Frelinghuysen's various signatures reflect her self-fashioning as an artist. Her choice of signature always corresponds to compositional dictates, either integrated as a visual accent (as in Printemps [pl. viii]), or absent so as not to detract from more fully abstract compositions (as in Composition [pl. xiii]). Although she performed onstage under her married name, in painting she underlined her independence from her husband by signing her maiden name. Occasionally Frelinghuvsen wrote out her full surname, but more often she used initials. Her signature on Printemps, where initials appear to have been applied with a stencil, provides a telling metaphor tor her artistic contributions: Frelinghuysen worked within the pre-established forms of Cubist visual vocabulary but deployed these elements in a unique way that asserted her own artistic identity.

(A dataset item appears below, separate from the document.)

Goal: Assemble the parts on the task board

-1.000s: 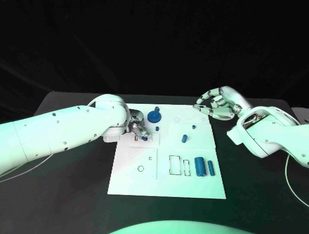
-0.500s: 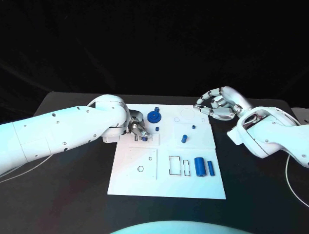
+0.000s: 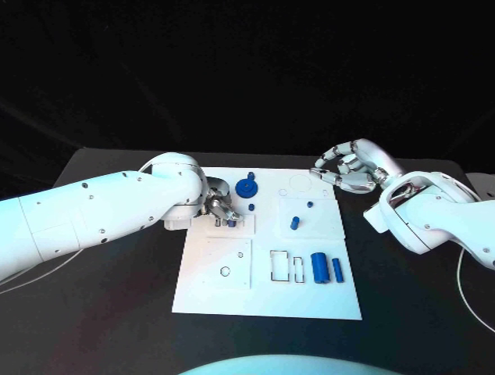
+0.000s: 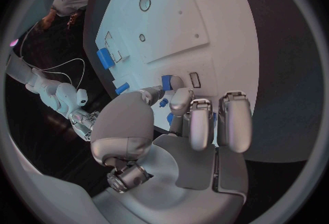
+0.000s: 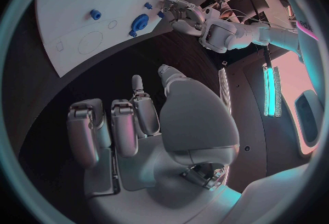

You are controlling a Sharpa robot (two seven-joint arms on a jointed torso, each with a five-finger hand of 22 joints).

1. Mildred Faulk, "Singer Suzy Is Painter Susie," New York Sun, May 11, 1948, 27.

2. Quoted in John R. Lane and Susan C. Larsen, eds., Abstract Painting and Sculpture in America, 1927—1944, exh. cat. (Pittsburgh: Carnegie Institute, Museum of Art; New York: Harry N. Abrams, 1983), 80.

3. See Margaret Breuning, "Whitney Annual—A Provocative But Inconclusive Exhibition," Art Digest 19, no. 5 (December 1, 1944), 5—6.

4. Other women in the AAA at this time who were also successful abstract artists included Gertrude Greene, Esphyr Slobodkina, and Alice Trumbull Mason.

5. Quoted in Melvin Paul Lader, "Peggy Guggenheim's Art of This Century: The Surrealist Milieu and the American Avant-Garde, 1942—1947," Ph.D. diss., University of Delaware, 1981, 197.

6. George L. K. Morris, in A. E. Gallatin, Museum of Living Art, A. E. Gallatin Collection (New York: New York University, 1940), n.p., cat. 146.